### Work item
Repeat exactly the lines from the start of the records below through the line that contains "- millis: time", including both.

### Stored dataset items
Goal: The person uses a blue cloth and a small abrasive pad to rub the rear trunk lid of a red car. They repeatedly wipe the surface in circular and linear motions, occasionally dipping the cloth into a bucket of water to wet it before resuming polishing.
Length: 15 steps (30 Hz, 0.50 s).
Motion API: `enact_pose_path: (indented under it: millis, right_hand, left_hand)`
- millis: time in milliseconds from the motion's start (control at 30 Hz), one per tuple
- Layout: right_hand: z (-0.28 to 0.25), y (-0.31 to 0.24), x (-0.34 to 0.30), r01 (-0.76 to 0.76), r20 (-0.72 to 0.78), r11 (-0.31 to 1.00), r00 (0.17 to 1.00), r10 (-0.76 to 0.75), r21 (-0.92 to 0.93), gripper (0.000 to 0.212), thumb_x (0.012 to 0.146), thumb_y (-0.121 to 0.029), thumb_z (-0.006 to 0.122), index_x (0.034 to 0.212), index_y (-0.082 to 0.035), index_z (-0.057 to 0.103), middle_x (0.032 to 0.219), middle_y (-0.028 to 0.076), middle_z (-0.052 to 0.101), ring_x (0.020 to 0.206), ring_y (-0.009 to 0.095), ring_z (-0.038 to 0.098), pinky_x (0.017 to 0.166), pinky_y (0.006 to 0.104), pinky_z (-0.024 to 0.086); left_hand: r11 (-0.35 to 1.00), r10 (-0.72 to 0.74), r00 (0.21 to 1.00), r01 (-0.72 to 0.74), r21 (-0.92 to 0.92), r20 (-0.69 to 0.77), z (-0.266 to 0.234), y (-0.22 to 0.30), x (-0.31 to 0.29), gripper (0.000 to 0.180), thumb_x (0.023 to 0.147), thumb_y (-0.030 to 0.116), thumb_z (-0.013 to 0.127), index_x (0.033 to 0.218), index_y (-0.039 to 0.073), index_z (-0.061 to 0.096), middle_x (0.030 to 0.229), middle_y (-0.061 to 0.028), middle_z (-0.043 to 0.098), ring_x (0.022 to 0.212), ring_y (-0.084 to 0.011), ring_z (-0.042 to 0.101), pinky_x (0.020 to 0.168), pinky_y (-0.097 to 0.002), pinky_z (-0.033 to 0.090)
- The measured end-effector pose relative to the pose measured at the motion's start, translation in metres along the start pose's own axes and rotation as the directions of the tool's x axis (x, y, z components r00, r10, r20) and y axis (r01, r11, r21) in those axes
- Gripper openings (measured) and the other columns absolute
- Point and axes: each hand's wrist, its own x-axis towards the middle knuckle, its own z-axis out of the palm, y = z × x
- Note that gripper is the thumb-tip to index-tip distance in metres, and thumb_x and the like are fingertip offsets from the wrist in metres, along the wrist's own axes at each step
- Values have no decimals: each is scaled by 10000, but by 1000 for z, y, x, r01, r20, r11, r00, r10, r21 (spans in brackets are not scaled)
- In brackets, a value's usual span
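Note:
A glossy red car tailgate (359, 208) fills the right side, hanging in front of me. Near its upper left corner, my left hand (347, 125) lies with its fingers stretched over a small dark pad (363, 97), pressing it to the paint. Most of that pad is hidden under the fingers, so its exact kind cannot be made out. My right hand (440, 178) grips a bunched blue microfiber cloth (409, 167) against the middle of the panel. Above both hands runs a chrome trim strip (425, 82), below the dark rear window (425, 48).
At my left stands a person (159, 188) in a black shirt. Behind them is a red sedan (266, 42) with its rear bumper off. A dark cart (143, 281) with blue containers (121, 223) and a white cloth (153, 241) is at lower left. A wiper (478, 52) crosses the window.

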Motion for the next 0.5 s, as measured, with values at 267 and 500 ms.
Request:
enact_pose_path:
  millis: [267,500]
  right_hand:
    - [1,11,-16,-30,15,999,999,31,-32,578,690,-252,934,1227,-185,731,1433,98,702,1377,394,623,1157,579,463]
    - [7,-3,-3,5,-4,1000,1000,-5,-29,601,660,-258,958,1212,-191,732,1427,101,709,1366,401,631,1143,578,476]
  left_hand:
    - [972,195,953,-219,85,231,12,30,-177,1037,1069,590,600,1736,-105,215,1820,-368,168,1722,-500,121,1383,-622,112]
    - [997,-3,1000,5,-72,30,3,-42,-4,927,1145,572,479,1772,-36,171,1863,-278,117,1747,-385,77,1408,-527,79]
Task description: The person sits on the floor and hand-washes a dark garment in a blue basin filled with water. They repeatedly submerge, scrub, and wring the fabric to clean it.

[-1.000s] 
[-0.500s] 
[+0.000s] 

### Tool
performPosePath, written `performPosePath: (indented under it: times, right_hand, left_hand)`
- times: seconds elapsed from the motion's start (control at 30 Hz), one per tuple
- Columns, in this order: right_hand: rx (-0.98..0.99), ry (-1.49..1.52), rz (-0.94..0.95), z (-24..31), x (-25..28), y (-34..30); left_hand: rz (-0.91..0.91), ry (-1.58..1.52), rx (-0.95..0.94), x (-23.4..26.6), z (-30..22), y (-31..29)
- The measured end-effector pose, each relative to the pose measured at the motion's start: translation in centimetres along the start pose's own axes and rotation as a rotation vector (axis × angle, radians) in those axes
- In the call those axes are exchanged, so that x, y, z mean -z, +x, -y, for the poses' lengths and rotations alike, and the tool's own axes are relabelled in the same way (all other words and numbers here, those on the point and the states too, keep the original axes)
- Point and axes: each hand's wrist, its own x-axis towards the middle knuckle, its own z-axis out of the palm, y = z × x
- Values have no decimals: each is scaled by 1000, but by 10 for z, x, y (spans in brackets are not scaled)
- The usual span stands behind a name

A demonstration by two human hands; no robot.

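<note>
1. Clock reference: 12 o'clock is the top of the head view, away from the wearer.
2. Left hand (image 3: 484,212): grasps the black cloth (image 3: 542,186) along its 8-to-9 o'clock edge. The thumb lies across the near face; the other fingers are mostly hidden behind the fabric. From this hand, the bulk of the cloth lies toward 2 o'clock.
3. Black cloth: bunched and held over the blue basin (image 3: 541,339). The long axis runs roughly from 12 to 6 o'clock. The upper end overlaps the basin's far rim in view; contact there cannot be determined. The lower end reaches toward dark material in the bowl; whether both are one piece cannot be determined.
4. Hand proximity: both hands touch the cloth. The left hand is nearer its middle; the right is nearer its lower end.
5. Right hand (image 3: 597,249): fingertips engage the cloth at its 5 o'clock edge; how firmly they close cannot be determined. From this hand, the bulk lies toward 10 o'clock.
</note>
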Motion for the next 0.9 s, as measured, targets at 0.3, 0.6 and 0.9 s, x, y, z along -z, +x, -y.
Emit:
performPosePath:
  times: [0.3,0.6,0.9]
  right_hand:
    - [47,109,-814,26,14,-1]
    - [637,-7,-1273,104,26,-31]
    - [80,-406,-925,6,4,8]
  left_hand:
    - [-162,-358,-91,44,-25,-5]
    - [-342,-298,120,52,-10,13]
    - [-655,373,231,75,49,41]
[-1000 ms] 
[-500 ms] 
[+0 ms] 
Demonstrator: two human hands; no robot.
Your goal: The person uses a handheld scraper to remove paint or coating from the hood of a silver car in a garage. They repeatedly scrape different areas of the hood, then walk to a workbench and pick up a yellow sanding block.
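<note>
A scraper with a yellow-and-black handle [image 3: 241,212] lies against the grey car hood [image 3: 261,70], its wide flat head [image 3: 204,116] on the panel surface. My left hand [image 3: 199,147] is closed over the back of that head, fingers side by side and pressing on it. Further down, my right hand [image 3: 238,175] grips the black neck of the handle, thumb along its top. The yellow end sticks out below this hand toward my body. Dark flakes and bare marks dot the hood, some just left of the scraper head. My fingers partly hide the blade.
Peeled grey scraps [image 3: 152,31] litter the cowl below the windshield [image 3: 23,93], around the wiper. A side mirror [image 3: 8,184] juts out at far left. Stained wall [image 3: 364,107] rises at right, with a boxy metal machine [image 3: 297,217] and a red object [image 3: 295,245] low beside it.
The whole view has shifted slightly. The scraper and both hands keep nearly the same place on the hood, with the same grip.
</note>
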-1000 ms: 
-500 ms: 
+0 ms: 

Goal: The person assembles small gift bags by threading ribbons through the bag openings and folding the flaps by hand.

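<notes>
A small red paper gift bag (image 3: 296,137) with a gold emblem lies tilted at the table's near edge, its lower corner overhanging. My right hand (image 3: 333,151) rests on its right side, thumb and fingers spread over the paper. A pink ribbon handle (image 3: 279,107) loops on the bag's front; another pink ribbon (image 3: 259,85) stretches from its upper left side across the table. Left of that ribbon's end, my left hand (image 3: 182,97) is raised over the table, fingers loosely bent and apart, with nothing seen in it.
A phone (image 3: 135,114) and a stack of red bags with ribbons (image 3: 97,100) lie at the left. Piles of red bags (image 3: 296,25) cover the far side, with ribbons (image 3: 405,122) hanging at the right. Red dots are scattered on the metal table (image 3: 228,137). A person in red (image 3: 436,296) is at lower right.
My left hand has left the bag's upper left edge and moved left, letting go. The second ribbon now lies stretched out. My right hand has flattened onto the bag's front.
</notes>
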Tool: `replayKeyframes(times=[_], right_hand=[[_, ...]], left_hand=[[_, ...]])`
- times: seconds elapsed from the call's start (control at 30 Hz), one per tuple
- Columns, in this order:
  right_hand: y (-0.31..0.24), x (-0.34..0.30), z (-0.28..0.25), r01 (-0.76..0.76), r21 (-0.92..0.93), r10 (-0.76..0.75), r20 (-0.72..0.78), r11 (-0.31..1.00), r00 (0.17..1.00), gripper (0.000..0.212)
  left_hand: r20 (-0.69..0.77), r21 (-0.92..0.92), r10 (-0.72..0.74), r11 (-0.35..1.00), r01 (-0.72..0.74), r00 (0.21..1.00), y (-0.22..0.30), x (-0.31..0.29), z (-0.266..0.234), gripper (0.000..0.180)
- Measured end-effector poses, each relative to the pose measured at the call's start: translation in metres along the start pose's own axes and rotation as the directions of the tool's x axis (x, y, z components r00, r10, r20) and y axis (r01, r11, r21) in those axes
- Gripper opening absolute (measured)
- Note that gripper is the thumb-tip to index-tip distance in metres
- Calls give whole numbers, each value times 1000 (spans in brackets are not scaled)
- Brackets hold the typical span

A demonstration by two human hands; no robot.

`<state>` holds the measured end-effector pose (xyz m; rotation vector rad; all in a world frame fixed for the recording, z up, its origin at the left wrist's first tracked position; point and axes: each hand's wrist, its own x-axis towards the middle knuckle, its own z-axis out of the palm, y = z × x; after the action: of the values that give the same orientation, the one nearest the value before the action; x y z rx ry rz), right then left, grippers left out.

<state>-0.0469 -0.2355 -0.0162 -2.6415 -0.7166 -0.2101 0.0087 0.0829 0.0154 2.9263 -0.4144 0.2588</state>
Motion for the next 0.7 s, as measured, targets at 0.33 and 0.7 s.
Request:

### Final answer
Goal: The person uses a blue cloth and a small abrasive pad to rub the rear trunk lid of a red car. They repeatedly wipe the surface in circular and linear motions, occasionally dipping the cloth into a bucket of water to wet it before resuming polishing.
Length: 15 steps (30 Hz, 0.50 s).
Motion API: `enact_pose_path: (indented under it: millis, right_hand, left_hand)`
- millis: time in milliseconds from the motion's start (control at 30 Hz), one per tuple

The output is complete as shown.